Investigations into the three men’s alleged crimes began in 2016. On June 24, 2022, ICC judges finally issued a decision before going public on Thursday, concluding that “there are reasonable grounds to believe that each of these three suspects bears responsibility for war crimes.”
“There is reasonable grounds to believe that civilians believed to be ethnically Georgian were arrested in the South Ossetian part of Georgia and subsequently detained, ill-treated and held in harsh prison conditions,” the Hague court said in a statement.
“The 2008 conflict over South Ossetia took a terrible toll on civilians, many of whom continue to pay the price,” Rachel Denber, deputy director of the human rights group’s Europe and Central Asia division, told the AP.
“The ICC arrest warrants are an important, long-awaited step to bring accountability to those involved in the campaign of violence that has forced nearly 20,000 ethnic Georgians from their homes.”
The United Nations High Commissioner for Refugees said several hundred people died during the five-day conflict in 2008, while another 120,000 were displaced. It began when fighting broke out between neighboring countries in the disputed territory of South Ossetia in northern Georgia.
Putin is allegedly responsible for the war crime of unlawful deportation of children from occupied territories of Ukraine to the Russian Federation, allegedly committed since the war began on February 24, 2022.

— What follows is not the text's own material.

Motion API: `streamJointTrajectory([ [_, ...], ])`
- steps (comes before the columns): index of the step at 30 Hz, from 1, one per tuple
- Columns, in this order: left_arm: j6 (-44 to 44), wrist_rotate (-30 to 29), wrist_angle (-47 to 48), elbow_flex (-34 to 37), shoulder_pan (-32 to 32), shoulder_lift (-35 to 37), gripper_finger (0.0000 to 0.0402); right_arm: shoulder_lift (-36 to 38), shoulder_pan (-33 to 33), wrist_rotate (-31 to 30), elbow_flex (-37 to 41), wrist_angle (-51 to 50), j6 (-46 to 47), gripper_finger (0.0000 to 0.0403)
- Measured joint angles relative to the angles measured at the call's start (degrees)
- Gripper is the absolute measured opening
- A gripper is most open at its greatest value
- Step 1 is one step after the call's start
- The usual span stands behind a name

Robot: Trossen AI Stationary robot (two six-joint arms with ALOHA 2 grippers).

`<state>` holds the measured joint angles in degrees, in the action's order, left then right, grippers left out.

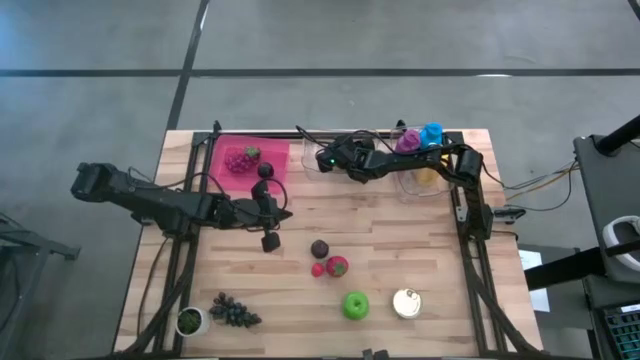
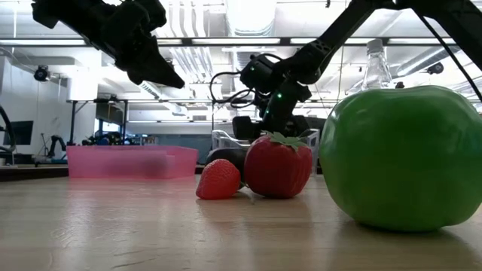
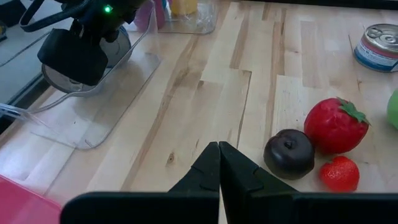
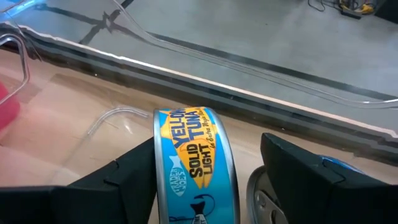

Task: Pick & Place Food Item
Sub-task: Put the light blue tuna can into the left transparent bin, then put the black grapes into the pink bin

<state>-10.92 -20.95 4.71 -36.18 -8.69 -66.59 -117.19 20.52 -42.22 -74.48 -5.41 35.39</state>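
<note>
Overhead, right gripper (image 1: 325, 157) sits at the table's far edge over a clear tray (image 1: 312, 160). Only its wrist view shows the tuna can (image 4: 194, 163), on edge between parted fingers (image 4: 127, 173); whether they touch it cannot be told. Left gripper (image 1: 285, 213), mid-table, fingers pressed together, empty. Left wrist view lists: dark plum (image 3: 289, 154), large strawberry (image 3: 334, 125), small strawberry (image 3: 339, 173), second can (image 3: 379, 46). Low view: green apple (image 2: 403, 156), pink tray (image 2: 132, 161).
</note>
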Motion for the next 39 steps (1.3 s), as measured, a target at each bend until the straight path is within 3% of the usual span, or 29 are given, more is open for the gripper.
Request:
streamJointTrajectory([
  [11,0.02,-0.01,0.00,0.00,0.00,0.00,0.0001,1.35,-0.09,0.07,-0.04,-0.39,-2.06,0.0286],
  [22,0.09,-0.02,0.02,0.00,-0.02,0.00,0.0001,7.14,-1.03,0.20,-0.07,-3.55,-2.57,0.0272],
  [39,0.15,-0.02,-0.09,0.00,-0.02,0.00,0.0001,17.74,-12.62,0.02,0.23,-6.36,-16.70,0.0248],
])
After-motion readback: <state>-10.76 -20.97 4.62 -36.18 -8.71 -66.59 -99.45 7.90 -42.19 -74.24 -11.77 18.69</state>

“There are reasonable grounds to believe that Mr. Putin bears individual criminal responsibility for the above crimes: because he committed the acts directly, jointly with others and/or through others; and for failing to properly exercise control over civilian and military subordinates who committed or authorized the commission of the acts and who were under his actual authority and control, in accordance with overriding responsibility,” the court said in a statement.
Lvova-Belova is also accused of illegally deporting and transferring children from the occupied territories of Ukraine to Russia.

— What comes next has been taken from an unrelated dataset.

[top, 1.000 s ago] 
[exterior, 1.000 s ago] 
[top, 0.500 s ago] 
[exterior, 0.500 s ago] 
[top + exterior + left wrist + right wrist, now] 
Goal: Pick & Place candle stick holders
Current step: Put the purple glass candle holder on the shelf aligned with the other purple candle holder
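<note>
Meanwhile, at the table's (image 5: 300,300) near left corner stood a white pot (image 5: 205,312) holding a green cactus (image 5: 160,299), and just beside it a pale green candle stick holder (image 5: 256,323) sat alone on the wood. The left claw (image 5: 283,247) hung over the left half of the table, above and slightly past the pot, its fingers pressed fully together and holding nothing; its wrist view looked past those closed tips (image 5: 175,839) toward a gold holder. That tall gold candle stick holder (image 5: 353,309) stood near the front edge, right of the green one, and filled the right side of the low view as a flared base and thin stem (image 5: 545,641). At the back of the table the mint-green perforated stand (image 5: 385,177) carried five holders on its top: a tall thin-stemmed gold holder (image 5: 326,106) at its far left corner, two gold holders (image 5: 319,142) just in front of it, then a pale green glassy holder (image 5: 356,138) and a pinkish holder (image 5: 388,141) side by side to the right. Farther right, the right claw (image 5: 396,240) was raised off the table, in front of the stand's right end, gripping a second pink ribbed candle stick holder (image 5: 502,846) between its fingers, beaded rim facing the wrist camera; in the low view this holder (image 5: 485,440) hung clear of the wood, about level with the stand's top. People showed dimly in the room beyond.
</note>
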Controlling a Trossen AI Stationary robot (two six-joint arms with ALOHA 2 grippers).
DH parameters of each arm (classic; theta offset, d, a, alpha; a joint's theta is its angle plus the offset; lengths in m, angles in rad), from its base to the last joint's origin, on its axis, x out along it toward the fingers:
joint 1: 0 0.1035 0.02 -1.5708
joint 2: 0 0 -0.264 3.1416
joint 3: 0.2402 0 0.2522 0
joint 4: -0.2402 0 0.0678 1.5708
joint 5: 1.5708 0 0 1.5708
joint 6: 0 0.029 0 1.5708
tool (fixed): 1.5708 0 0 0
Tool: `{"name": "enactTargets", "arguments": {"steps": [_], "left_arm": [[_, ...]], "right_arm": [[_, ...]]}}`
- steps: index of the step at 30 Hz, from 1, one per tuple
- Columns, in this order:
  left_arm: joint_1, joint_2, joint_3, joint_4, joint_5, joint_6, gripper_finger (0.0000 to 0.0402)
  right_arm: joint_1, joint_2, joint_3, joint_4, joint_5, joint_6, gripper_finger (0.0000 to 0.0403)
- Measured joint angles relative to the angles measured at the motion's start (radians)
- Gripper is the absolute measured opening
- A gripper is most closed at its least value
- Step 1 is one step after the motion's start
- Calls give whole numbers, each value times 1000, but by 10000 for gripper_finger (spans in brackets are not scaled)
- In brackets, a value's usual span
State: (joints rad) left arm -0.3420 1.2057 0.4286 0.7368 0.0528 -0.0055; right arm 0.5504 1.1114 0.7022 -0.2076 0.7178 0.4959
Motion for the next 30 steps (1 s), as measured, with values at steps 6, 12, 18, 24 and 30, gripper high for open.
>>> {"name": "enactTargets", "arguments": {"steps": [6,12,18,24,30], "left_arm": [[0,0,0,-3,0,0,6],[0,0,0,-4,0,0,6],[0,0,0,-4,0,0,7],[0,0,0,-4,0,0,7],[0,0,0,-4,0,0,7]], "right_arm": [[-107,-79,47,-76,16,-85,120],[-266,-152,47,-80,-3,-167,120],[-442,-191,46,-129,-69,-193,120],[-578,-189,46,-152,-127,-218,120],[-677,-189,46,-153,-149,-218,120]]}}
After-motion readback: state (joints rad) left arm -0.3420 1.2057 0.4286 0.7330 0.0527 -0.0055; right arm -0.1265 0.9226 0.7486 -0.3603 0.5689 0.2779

On Thursday, the Independent International Commission of Inquiry into Ukraine released a new report alleging that “Russian authorities have committed a multitude of violations of international human rights law and international humanitarian law in various regions of Ukraine, many of which amount to war crimes. “
Such alleged crimes include attacks on civilians and energy-related infrastructure; premeditated killings; unlawful imprisonment; torture, rape and other sexual violence; and the unlawful renditions and deportations of children as described by the ICC.
The commission said it visited 56 sites and interviewed 348 women and 247 men as part of its investigation.
“Clearly, ensuring justice through international judicial mechanisms is neither quick nor straightforward – especially when there is no easy way to enforce such ICC decisions,” said Denis Krivosheev, deputy regional research director at Amnesty International’s Regional Office for Eastern Europe and Central Asia news week.
“However, the story does not end here,” he added. “In fact, today’s decision of the ICC is to be issued [an] Arrest warrant against Vladimir Putin makes history. We will be watching carefully what this means in terms of justice for past and present war crimes, but I am sure that as of today we are one step closer.”
So far, 31 cases have been tried in court, in some cases there was more than one suspect.
According to the International Criminal Court, 31 war crimes cases have been brought to trial and 38 arrest warrants have been issued. Of these, 21 people have been arrested and brought to justice, while 14 remain at large.
Charges against five people were dropped because of their deaths. In addition to issuing nine individual subpoenas, the judges issued ten convictions and four acquittals.
news week emailed the ICC and other human rights organizations for comment.